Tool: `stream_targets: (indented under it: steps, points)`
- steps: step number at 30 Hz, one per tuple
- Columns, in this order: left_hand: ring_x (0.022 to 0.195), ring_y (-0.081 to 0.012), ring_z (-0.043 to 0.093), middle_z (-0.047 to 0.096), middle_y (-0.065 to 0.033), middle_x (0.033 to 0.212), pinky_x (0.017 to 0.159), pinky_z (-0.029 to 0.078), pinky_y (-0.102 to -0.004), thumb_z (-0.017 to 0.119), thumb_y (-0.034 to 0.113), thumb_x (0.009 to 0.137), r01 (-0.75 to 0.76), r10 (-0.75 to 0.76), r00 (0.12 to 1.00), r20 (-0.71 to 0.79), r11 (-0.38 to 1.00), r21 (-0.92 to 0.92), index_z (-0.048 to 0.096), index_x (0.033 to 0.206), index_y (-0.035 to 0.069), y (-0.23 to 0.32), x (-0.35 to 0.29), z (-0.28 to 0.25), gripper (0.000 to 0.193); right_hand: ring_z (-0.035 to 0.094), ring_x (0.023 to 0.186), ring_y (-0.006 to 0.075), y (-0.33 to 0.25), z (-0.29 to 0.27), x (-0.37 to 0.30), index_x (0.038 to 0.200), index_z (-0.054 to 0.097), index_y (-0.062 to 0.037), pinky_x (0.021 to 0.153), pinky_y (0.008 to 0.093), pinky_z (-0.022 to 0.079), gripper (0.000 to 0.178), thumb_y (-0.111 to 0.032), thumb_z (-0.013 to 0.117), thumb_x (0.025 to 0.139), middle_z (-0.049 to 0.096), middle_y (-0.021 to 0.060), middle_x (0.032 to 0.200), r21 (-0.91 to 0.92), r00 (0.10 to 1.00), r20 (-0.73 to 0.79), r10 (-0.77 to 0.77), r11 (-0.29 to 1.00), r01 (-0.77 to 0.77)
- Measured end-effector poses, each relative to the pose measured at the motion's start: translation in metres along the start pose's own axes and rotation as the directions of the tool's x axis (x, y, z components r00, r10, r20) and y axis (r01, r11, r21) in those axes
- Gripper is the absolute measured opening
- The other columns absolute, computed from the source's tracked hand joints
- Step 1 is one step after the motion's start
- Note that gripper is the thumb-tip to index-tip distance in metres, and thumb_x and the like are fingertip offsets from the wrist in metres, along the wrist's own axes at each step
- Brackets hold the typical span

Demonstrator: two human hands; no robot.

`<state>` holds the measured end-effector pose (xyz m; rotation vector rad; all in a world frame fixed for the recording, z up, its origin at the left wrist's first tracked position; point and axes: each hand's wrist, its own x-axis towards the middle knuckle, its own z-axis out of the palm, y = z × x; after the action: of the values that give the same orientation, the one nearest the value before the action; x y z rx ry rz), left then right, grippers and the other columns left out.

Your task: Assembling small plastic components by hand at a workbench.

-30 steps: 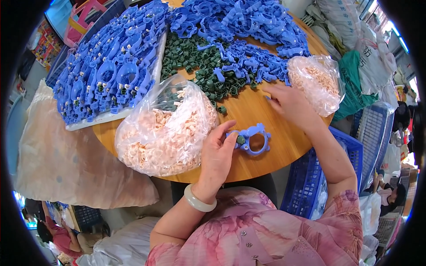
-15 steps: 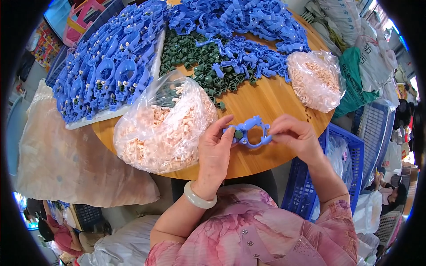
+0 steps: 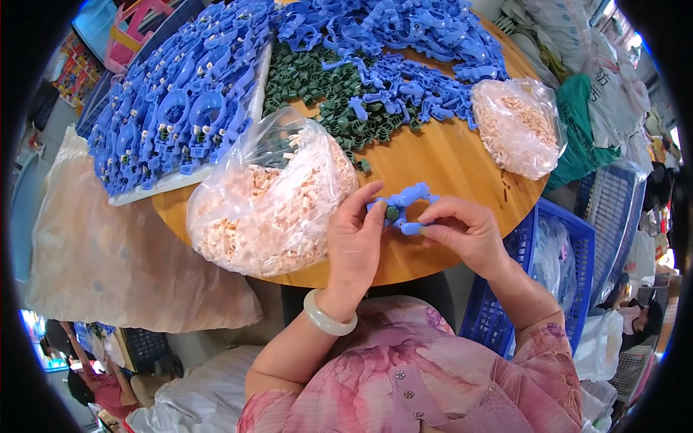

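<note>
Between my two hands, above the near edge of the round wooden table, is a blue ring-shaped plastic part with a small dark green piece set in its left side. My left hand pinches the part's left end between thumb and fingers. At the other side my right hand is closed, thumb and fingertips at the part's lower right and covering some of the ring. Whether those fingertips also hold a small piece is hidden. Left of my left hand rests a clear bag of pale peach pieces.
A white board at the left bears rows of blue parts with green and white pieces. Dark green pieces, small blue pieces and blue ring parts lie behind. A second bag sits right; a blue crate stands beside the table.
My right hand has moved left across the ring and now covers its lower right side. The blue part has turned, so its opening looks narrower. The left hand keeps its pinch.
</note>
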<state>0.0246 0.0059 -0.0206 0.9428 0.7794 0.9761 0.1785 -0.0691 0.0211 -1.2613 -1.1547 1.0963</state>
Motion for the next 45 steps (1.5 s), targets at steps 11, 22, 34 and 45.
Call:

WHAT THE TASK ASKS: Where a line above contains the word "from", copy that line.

WRITTEN SOLUTION:
- The other columns absolute, computed from the source's tracked hand joints
- Note that gripper is the thumb-tip to index-tip distance in metres, and thumb_x and the like are fingertip offsets from the wrist in metres, along the wrist's own axes at each step

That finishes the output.